Valuing coal resource for proposed mine mouth plant: Brattle economists assessed economic viability of proposed mine mouth power plant on behalf of a tribal government. A Brattle principal presented findings to administrative law judge in a proceeding between the Tribe and a private resource developer regarding the economic viability of the proposal. The Tribe prevailed.

Assessing coal mine purchase opportunity: Brattle economists evaluated mine economics, tax issues, and lease terms associated with a large western surface mine on behalf of a potential buyer.

Determining market value of coal reserves: A Brattle economist determined the market value of coal reserves in Montana based on a detailed market assessment and review of coal seams and presented calculations to the U.S. Senate Select Committee on Indian Affairs.

Environmental Liability Assessment and Valuation

Although coal mines must adhere to federal and state environmental regulations and set aside funds for reclamation, they present environmental risks that are not monetized. Costs associated with these risks can be large and have important consequences for asset valuation in bankruptcy proceedings.
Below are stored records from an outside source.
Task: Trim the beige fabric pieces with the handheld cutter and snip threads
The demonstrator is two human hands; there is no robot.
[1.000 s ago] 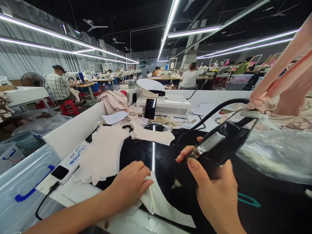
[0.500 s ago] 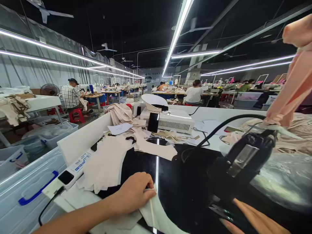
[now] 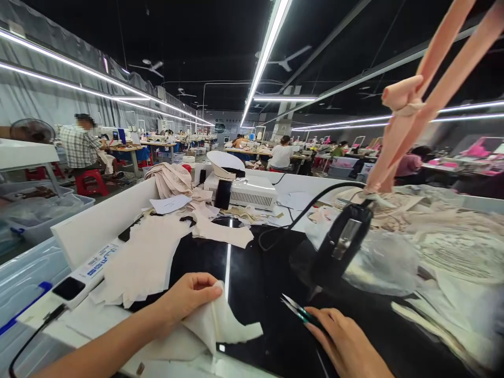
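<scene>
My left hand [image 3: 191, 299] pinches the upper edge of a cream fabric piece [image 3: 240, 332], which drapes over the front edge of the black tabletop [image 3: 271, 273]. In my right hand [image 3: 340, 341] are thread snips [image 3: 296, 308], their pointed silver blades apart and aimed up and left. A gap of black surface lies between the snips and the fabric. Left of my left hand is a fanned stack of cream cut pieces [image 3: 142, 252]. One curved cream piece [image 3: 222, 231] lies farther back on the black surface.
A black hand-held device [image 3: 342, 239] with a thick cable hangs by peach fabric strips [image 3: 397, 136] at the right. Clear plastic bags [image 3: 381, 262] and fabric piles lie beyond it. Behind are a phone [image 3: 223, 194] and white machine box [image 3: 252, 191]. People sit at sewing tables farther off.
The view has turned to the right. My right hand has brought the snips from beside the hanging device toward the fabric. My left hand keeps its pinch, with the fabric edge lifted more.
</scene>
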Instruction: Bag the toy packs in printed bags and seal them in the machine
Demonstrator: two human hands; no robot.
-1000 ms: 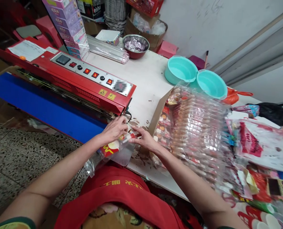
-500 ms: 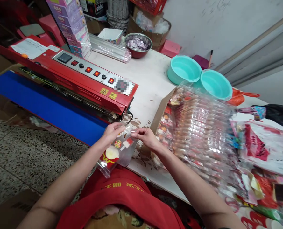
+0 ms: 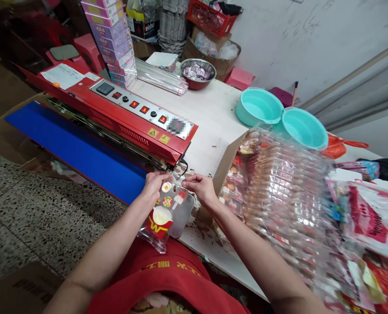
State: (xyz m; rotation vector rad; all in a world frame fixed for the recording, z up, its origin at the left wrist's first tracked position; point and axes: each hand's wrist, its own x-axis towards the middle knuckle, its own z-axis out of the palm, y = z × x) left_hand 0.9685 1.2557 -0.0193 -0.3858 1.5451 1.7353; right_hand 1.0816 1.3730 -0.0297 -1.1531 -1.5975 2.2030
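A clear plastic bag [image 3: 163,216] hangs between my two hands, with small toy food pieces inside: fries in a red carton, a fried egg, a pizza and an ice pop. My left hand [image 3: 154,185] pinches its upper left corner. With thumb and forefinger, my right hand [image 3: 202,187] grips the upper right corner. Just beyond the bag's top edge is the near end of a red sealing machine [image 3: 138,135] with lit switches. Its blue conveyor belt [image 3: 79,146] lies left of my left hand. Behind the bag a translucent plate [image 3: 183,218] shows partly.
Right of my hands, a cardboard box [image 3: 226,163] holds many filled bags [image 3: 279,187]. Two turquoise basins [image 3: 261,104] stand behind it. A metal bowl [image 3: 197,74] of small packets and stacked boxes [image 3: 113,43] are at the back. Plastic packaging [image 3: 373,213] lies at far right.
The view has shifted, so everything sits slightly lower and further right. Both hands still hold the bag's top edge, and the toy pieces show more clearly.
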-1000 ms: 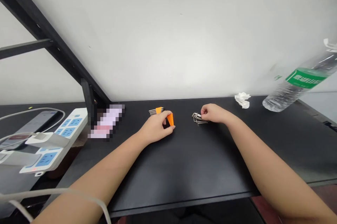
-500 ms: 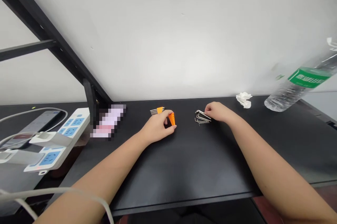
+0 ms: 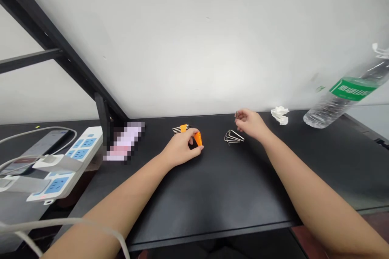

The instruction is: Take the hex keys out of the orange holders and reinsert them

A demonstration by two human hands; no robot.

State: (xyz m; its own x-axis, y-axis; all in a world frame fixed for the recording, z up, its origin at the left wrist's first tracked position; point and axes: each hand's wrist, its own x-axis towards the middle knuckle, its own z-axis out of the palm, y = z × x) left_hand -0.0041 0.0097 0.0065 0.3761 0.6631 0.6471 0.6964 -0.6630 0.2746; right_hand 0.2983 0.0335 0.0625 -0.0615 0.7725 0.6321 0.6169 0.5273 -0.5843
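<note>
We move our right hand (image 3: pixel 249 123) off the loose hex keys (image 3: pixel 236 135), pinching one thin key (image 3: pixel 237 115) | our left hand (image 3: pixel 180 148), half-curled, grips an orange holder (image 3: pixel 198 139) | loose keys lie on the desk (image 3: pixel 212 190).

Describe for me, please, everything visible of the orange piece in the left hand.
The orange piece is small, narrow and bright orange, and looks like plastic. Small marks run along its face, too fine to make out. It slants, its upper end leaning left, gripped between thumb and fingers of the left hand, which partly hides it. Whether it touches the black tabletop is unclear.
</note>
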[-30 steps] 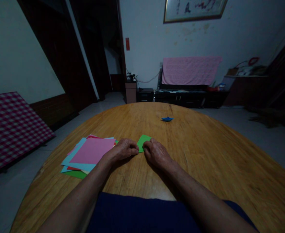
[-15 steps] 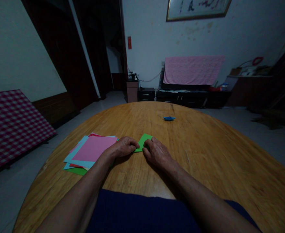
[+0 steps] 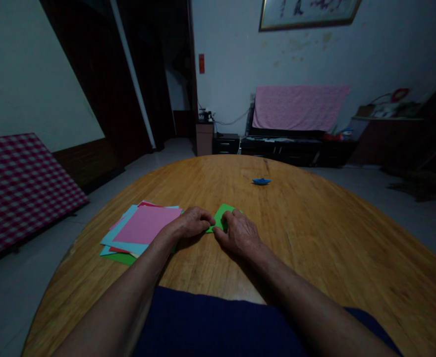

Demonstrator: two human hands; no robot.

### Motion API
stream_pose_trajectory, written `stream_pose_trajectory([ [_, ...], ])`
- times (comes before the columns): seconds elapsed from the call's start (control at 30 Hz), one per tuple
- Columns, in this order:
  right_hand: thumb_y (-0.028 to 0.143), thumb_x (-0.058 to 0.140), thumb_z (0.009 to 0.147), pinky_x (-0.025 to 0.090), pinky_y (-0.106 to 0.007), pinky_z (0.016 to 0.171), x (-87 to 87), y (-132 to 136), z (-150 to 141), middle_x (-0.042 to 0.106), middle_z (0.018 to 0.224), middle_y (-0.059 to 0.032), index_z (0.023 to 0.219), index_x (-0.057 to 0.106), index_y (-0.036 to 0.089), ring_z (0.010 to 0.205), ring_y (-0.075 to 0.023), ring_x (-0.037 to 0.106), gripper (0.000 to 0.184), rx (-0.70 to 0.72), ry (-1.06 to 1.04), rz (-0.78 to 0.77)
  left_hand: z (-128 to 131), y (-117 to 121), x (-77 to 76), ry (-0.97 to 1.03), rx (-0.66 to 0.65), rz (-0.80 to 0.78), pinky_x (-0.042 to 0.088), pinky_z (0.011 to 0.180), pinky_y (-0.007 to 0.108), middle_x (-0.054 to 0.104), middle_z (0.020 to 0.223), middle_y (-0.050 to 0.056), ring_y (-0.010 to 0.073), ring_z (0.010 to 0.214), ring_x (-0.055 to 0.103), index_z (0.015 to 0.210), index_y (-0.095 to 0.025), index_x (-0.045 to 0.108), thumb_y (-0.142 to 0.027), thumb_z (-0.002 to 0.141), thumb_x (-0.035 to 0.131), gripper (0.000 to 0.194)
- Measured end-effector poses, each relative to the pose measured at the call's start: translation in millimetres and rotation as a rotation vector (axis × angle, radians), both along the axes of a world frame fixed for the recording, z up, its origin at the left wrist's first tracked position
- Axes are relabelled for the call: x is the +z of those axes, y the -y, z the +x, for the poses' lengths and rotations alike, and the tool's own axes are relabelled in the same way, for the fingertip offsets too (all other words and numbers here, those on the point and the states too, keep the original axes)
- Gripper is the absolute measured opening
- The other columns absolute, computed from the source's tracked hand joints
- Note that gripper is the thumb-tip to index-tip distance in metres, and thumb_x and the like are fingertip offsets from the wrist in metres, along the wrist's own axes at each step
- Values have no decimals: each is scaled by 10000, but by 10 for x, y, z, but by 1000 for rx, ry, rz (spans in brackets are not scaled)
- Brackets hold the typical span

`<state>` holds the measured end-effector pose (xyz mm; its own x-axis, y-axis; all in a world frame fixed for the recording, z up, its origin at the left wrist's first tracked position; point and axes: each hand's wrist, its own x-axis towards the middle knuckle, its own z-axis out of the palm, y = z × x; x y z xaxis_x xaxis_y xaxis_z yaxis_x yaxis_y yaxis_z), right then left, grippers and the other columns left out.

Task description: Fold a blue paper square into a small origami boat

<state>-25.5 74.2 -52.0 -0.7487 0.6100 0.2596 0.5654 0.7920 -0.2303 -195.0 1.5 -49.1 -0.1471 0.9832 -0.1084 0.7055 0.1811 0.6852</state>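
Observation:
A folded piece of green paper (image 3: 223, 211) lies on the wooden table between my hands. My left hand (image 3: 194, 221) pinches its left corner, thumb and fingers close together. My right hand (image 3: 240, 230) is curled over the paper's right side, with the thumb near the lower edge. The fingers hide much of the paper's right part. Left of my hands is a loose stack of coloured paper sheets (image 3: 147, 225), pink on top, with blue, red and green ones below. Farther back on the table sits a small blue paper boat (image 3: 261, 182).
The round wooden table (image 3: 314, 233) fills the middle of the view. Beyond it, a pink cloth (image 3: 299, 107) hangs over a screen on a low black cabinet (image 3: 281, 148). A red checked panel (image 3: 25, 193) leans at the left.
My right thumb has slid a little left along the green paper's lower edge, toward my left fingers. The whole view has shifted slightly.

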Motion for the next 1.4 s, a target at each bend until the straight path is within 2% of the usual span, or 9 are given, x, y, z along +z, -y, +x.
stream_pose_trajectory([
  [0.3,532,539,789,406,-341,682,4,23,-41,592,962,-127,955,576,161,881,-263,557,408,-34,5,6,-16,-22,-46,51,27,4,381,613,227,640,780,22,120,658,493,941,-135,685,-207,693,491,323],
  [0.53,584,547,754,414,-344,673,-21,39,-85,604,924,-125,933,577,162,873,-268,568,459,-52,-14,17,0,-17,-4,46,52,-24,369,591,228,636,755,19,122,643,492,945,-132,688,-198,681,490,337],
  [0.73,636,608,675,395,-319,633,59,34,-61,618,891,-123,883,594,168,824,-252,572,512,-61,-33,-48,-11,-27,-40,61,29,-2,379,599,225,636,765,19,119,647,492,928,-143,680,-207,702,472,312],
  [0.83,535,589,744,364,-284,581,60,-134,1,633,853,-91,891,604,176,725,-194,564,389,23,-66,-186,20,-17,2,35,6,9,366,585,228,619,729,11,118,631,480,899,-148,680,-235,720,469,290],
  [0.93,291,492,824,351,-258,576,6,-327,41,635,748,-46,795,607,179,671,-150,552,163,91,-155,-311,71,-2,68,-22,-1,0,345,561,231,594,693,6,114,610,468,848,-140,673,-264,733,471,264],
  [1.03,230,518,783,353,-257,586,-41,-380,43,633,747,-42,790,605,176,673,-149,550,102,127,-182,-278,112,10,104,-56,6,-15,324,528,232,578,665,-2,111,585,463,839,-142,666,-298,730,495,255],
  [1.1,289,560,772,351,-269,582,-48,-332,37,631,777,-58,814,604,174,683,-165,550,130,98,-147,-224,133,17,114,-52,18,-25,324,522,231,577,666,-6,112,587,469,858,-148,661,-318,719,523,259],
  [1.23,427,604,760,372,-296,628,-16,-193,36,623,911,-101,935,597,165,784,-212,570,315,34,-78,-162,181,26,145,-85,36,-39,326,522,230,586,683,-8,113,596,480,865,-155,649,-309,689,565,249],
  [1.4,418,621,767,385,-300,658,46,-159,32,597,989,-111,1007,591,178,842,-225,579,341,28,-7,-185,211,18,178,-162,44,-49,328,527,231,598,700,-12,116,611,500,870,-171,642,-298,681,573,238],
])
Environmental liabilities of a major electric utility: Brattle experts estimated the environmental liabilities of a major electric utility as required during bankruptcy proceedings working closely with hydrologists, biologists, and civil engineers. We continued to provide similar estimates for a period of years after the bankruptcy filing.

Environmental liabilities of a large construction and debris landfill: In a court-mandated asset valuation, Brattle experts assessed the probability of an event resulting in environmental or property damage, and estimated economic damages using Monte Carlo simulations based on environmental reports by federal, state and county regulators. These calculations were used in the final valuation exercise.

Environmental liabilities of a large trucking facility: As part of a sales transaction on behalf of the seller, Brattle experts established the exposure path of potential groundwater contamination by using GIS data developed by hydrologists. This provided the basis to identify properties and land uses in sufficient detail to monetize expected damages.

Environmental liability attributable to a large surface mine: On behalf of the Navajo Nation in coal tax dispute in New Mexico, Brattle experts assessed the potential environmental damages that were accounted for in taxes charged by the Nation. Potential environmental damages were attributed to possible groundwater contamination, dust, and air emissions.

The content of this article is intended to provide a general guide to the subject matter. Specialist advice should be sought about your specific circumstances.